In the next section, we will configure the DHCP server / internet gateway to serve IP addresses out of the 192.168.5.0/24 subnet. In this section, just set Leaf B up to allow the DHCP server / internet gateway to participate in VXLAN 200 once it is configured.

In this configuration, the EdgeRouter Infinity is connected to interface 31. It must be assigned to VLAN 100, which is tied to VXLAN 200. Additionally, VLAN 100 tagging should be enabled on this interface.

Commands for Leaf B:

interface 0/31
vlan participation exclude 1
vlan participation include 100
vlan pvid 100
vlan tagging 100
exit

Note that the DHCP server could serve IPs from different subnets to different VXLAN networks to the same physical interface. All that would be required would be repeating the vlan participation include and vlan tagging (no need for vlan pvid) commands for the VLANs tied to those VXLAN networks.

Configure the DHCP server and internet gateway

Create a new DHCP server with the subnet from which you would like to assign IPs for this VXLAN. You should specify:

• The subnet itself (in this case, 192.168.5.0/24) and the range of IPs that should be used for assignment (in this case, 192.168.5.2 through 192.168.5.255)
• A router (in this case, we can use 192.168.5.1; this will be assigned to the correct port later
• A DNS server (in this case, we can use the primary DNS for the EdgeRouter: 192.168.1.1)

Attach this DHCP server to the correct interface and VLAN

Tie traffic from the VXLAN network to the router / DHCP server defined in the previous step.

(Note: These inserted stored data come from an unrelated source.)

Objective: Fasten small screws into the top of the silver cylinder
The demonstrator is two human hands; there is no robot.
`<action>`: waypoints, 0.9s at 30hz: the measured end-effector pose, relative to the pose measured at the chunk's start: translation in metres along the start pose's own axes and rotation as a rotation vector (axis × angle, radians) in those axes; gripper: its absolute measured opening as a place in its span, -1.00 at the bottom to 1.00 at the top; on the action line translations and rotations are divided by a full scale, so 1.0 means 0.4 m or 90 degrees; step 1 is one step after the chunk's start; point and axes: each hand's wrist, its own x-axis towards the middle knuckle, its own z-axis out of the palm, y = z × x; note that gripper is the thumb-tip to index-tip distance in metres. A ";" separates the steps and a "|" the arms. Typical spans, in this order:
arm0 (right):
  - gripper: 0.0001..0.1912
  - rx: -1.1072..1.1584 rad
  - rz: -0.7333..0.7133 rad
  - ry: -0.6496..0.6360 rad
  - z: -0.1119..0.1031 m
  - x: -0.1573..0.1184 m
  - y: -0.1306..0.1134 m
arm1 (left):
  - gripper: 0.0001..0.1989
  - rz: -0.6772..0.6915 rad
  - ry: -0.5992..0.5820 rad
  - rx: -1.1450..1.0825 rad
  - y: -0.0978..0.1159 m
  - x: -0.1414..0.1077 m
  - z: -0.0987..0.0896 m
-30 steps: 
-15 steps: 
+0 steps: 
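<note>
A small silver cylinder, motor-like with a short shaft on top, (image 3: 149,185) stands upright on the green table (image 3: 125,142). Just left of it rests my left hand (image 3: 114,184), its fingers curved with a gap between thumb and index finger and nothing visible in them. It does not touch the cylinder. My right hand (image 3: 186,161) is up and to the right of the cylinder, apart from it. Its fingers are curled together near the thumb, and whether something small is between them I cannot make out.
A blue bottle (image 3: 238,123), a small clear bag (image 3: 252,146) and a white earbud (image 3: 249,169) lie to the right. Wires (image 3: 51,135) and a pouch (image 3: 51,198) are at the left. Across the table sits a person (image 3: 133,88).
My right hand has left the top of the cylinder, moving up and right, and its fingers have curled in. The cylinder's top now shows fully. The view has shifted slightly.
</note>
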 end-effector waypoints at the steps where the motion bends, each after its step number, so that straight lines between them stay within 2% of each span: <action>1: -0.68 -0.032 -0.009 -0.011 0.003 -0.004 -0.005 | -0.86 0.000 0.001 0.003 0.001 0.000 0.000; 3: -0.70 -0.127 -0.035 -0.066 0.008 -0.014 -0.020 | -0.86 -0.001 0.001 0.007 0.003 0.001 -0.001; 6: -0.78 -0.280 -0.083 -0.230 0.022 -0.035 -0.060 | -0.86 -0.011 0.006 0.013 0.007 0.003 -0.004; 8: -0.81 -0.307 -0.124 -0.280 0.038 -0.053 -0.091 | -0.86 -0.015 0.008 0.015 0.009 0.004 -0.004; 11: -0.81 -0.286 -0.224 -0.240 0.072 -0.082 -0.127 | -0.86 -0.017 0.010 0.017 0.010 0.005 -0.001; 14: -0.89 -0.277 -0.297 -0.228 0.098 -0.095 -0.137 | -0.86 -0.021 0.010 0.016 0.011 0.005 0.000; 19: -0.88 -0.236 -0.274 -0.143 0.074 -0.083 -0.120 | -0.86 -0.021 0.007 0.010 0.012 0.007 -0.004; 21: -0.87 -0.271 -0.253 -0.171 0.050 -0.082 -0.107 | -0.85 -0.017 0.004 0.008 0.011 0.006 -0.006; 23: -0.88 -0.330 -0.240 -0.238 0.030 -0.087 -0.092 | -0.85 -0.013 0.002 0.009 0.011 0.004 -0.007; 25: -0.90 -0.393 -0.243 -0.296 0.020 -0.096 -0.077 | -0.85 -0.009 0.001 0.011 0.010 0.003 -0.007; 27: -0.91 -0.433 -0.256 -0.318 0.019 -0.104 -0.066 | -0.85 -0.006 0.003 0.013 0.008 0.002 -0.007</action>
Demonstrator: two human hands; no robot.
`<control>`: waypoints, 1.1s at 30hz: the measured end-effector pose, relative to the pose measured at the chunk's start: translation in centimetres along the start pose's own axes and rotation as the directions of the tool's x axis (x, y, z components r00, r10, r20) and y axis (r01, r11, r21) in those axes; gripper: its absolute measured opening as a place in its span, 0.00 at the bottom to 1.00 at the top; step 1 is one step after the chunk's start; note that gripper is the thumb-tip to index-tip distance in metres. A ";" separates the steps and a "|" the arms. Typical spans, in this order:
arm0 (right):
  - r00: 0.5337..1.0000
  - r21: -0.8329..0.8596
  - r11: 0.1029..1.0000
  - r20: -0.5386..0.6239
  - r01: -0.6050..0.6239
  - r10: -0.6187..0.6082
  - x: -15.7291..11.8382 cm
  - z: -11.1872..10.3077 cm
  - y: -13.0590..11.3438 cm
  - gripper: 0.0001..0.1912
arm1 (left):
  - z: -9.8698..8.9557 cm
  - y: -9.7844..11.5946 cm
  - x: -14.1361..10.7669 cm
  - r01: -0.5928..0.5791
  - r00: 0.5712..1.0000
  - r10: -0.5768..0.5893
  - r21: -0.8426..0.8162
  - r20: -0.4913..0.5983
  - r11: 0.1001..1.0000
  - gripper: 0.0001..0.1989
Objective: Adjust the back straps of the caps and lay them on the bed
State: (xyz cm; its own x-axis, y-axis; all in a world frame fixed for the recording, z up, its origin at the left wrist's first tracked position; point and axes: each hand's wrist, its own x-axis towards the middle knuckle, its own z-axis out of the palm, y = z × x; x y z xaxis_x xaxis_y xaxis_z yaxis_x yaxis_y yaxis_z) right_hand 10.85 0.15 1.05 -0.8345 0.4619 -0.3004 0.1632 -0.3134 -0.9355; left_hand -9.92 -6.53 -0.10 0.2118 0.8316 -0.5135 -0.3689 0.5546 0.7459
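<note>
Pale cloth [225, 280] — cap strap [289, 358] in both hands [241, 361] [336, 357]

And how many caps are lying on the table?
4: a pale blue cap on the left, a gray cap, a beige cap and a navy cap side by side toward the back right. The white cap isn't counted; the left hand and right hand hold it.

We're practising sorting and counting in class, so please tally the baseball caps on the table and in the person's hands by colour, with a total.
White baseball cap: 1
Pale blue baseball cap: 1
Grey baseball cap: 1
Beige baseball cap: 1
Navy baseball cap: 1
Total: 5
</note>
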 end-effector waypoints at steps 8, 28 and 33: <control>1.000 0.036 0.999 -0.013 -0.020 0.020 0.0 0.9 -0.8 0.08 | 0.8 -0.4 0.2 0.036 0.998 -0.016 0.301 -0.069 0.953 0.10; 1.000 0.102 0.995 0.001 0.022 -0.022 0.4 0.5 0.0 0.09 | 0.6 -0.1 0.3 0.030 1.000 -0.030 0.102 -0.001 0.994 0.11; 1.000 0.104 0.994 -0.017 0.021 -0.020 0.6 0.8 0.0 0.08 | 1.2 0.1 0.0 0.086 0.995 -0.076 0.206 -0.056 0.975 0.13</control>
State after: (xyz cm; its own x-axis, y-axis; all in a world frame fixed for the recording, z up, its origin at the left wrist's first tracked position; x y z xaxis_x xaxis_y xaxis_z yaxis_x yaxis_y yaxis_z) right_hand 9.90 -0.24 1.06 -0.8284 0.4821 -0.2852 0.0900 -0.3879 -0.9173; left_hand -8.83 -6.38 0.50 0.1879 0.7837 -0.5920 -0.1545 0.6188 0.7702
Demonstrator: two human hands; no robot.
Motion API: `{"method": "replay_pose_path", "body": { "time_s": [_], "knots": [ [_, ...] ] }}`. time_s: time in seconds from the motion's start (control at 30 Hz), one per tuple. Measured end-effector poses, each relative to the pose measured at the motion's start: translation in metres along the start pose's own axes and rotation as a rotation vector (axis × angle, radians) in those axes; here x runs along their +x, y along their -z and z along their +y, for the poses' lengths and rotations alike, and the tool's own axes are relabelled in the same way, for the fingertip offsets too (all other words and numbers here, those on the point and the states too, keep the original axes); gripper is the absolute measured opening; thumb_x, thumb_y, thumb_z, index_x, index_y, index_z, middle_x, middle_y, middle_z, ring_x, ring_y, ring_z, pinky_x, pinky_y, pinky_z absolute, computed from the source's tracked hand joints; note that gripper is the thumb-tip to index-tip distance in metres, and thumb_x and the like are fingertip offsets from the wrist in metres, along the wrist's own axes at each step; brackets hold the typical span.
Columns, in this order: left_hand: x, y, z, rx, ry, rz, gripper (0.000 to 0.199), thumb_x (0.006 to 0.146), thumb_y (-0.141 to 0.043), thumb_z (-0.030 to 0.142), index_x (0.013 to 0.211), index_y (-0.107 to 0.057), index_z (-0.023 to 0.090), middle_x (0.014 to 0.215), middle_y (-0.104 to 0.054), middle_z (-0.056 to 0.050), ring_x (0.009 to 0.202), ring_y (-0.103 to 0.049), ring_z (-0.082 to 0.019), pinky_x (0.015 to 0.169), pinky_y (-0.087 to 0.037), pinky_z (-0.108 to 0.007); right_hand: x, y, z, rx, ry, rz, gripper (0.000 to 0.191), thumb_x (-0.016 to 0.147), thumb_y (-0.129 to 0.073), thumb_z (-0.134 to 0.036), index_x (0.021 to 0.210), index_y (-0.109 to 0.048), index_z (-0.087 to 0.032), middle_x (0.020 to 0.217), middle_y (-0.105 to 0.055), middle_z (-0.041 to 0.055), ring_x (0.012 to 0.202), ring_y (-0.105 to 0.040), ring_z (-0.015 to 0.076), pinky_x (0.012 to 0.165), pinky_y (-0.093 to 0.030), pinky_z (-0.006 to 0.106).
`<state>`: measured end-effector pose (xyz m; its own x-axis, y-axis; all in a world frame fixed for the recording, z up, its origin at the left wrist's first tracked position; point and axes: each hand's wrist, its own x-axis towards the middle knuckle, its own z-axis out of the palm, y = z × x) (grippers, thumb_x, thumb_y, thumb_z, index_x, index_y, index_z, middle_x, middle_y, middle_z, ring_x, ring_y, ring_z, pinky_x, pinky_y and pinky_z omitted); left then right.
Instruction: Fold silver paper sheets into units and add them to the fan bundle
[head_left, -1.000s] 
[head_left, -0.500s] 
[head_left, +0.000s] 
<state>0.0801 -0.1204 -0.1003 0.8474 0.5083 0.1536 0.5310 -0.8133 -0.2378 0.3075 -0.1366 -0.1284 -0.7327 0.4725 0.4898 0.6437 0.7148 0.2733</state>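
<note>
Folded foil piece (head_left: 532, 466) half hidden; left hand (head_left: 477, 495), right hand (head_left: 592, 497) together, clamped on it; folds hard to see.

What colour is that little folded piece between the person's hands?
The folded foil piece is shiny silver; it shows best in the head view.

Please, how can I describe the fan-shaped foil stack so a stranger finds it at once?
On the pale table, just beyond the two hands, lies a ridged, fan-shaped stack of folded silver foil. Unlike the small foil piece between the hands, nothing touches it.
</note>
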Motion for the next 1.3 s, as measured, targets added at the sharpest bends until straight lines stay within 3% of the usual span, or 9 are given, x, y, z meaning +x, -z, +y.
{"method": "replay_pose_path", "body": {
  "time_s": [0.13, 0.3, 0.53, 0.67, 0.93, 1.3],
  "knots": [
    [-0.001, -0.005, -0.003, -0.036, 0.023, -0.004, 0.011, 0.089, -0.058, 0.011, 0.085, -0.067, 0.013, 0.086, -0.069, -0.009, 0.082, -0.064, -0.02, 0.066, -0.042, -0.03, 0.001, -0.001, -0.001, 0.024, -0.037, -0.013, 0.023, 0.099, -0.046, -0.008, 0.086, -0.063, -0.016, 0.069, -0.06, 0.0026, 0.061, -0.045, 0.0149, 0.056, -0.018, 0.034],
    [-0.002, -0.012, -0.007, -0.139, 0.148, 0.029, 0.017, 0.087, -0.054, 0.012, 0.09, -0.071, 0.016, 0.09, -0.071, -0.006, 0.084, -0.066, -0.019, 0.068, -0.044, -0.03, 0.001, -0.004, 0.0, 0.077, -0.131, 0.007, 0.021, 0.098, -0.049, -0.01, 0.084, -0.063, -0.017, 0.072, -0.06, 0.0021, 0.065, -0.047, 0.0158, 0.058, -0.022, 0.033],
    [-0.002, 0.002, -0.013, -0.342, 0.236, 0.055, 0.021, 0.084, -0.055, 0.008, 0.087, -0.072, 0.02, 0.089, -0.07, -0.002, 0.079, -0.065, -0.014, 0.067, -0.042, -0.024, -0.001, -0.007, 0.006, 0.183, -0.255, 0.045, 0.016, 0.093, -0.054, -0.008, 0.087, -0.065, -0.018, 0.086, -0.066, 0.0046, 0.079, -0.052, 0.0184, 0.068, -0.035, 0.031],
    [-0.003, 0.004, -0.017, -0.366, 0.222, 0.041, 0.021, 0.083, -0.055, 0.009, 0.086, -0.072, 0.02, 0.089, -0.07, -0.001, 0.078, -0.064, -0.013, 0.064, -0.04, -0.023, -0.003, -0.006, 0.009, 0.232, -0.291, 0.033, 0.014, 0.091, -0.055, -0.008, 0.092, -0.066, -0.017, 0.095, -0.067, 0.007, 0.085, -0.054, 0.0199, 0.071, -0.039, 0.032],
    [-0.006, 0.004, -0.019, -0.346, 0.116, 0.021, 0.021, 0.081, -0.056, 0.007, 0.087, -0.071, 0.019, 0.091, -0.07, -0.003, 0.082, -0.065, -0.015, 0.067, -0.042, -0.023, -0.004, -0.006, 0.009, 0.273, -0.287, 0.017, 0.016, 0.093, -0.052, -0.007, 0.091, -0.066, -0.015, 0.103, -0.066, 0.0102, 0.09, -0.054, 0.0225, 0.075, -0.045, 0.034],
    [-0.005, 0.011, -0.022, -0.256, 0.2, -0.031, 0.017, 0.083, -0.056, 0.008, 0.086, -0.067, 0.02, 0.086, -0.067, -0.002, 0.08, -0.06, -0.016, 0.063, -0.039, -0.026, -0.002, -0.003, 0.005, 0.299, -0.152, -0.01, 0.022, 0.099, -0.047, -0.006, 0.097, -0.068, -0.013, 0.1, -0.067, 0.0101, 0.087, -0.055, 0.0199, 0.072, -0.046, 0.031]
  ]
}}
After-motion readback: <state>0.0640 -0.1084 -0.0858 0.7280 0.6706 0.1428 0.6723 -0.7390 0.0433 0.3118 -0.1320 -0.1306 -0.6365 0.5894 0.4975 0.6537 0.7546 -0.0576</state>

You should specify:

• Interface on the router to which a Leaf switch is connected (in this case, eth7)
• VLAN carrying traffic for the VXLAN network that will be tied to this DHCP server / gateway (in this case, VLAN 100, which corresponds to our VXLAN VNI 200)
• IP address for the router (192.168.5.1/24, as defined above)

Ensure routing is in place

With EdgeRouter, this step is handled automatically given the previous step. However, with other routing devices, you may have to ensure that static routing is enabled in such a way that destinations in the configured subnet are sent to this VXLAN network.

In this example, you would ensure that destinations on the 192.168.5.0/24 subnet are forwarded to interface 7, VLAN 100 (corresponding to VXLAN VNI 200).

Enable DNS forwarding

Tie the DNS server to the interface (in this case, 7) and VLAN (in this case, 100) corresponding to our VXLAN network:

How to test this network

At this point, the server should retrieve an IP from the EdgeRouter Infinity over the VXLAN overlay. You can use standard tools like ifconfig (Linux) or ipconfig (Windows) to check that IPs have been assigned on both Server 1 and Server 2. Both servers should also be able to access the internet using standard browsers, and ping each other.